The auxiliary balancing loss reduces expert collapse but does not eliminate it. In practice, training MoE models is noticeably more fragile than training dense models:

  • If α (the balancing loss coefficient) is too small, experts collapse. If it is too large, the auxiliary loss dominates and the model stops learning language.
  • Some tokens are naturally harder to route than others — semantically ambiguous words like “bank” or “set” may confuse the gating network.
  • Early in training, random initialisation means some experts receive much more gradient signal than others, creating a feedback loop before the balancing loss kicks in.

The paper used a carefully tuned combination of noise injection, the auxiliary loss, and a “soft” version of the top-k gating to achieve stability. Later work (Switch Transformer, 2021) showed that k=1 (top-1 routing) is actually more stable than k=2, because it removes the need for the gating network to produce calibrated relative weights between two chosen experts.


3. Capacity factor and token dropping

As discussed in Section 4, each expert has a fixed capacity per batch. Tokens exceeding that capacity are dropped — they pass through the MoE layer unchanged via the residual connection.

Dropped tokens get no expert processing. For rare or unusual tokens that consistently attract a popular expert, this can degrade quality. Setting the capacity factor higher (2.0 instead of 1.0) reduces dropping but increases memory usage, partially negating MoE’s efficiency advantage.

There is no free lunch: you must tune capacity factor, k, and n for each model size and hardware configuration.


4. Inference complexity

During inference (not training), every expert must be loaded into memory, even if only 2 of 1,000 are active for any given token. A 137-billion-parameter model must fit on enough hardware to hold all experts simultaneously.

For deployment, this means the hardware requirement scales with total parameter count (like a dense model), not with active parameters. A user serving a MoE model pays the storage and memory cost of the full model but gets the inference compute cost of a smaller active portion.

This made MoE impractical for small-scale deployment in 2017. It remained a “large-cluster research” technique until hardware improved and engineering sophistication caught up — which is why it only became mainstream in products like Mixtral (2023, Paper 18) over a decade later.
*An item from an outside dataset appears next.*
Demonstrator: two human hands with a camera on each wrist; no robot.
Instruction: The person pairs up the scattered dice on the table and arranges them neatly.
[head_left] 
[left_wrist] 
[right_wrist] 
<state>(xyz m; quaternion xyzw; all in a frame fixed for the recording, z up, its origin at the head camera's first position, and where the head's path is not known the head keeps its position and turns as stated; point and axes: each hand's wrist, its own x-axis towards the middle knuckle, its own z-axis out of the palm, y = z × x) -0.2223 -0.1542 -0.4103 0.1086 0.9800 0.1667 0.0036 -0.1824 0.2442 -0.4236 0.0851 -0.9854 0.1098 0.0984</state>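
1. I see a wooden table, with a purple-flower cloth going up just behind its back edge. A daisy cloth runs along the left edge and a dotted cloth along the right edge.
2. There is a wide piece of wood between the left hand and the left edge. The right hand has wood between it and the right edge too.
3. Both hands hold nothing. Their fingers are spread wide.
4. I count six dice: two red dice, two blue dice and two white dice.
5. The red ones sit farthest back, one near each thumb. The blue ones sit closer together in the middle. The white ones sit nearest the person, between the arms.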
5. Interpretability is harder

In a dense model, you can study what each FFN neuron responds to. In a MoE model, you must additionally understand the routing decisions: which types of tokens go to which experts, and why. This is a two-level interpretability problem.

Researchers have found that MoE experts do tend to specialise — some handle punctuation, some handle named entities, some handle grammatical function words — but the specialisation is not clean or guaranteed. The gating function is learned end-to-end and can produce routing decisions that are hard to interpret or predict.


What the paper got right despite the limitations

The paper established that sparse conditional computation could scale neural networks far beyond the dense compute barrier. Every limitation above has been partially addressed by subsequent work:

  • Communication overhead: better hardware interconnects and expert parallelism strategies
  • Training instability: top-1 routing (Switch Transformer), better initialisations
  • Token dropping: improved capacity scheduling, expert choice routing (St. John et al., 2022)
  • Inference cost: efficient serving systems (DeepSpeed, Megablocks)

The problems were real but solvable. The core idea — that model capacity and compute cost can be decoupled through learned routing — was correct and has proven durable.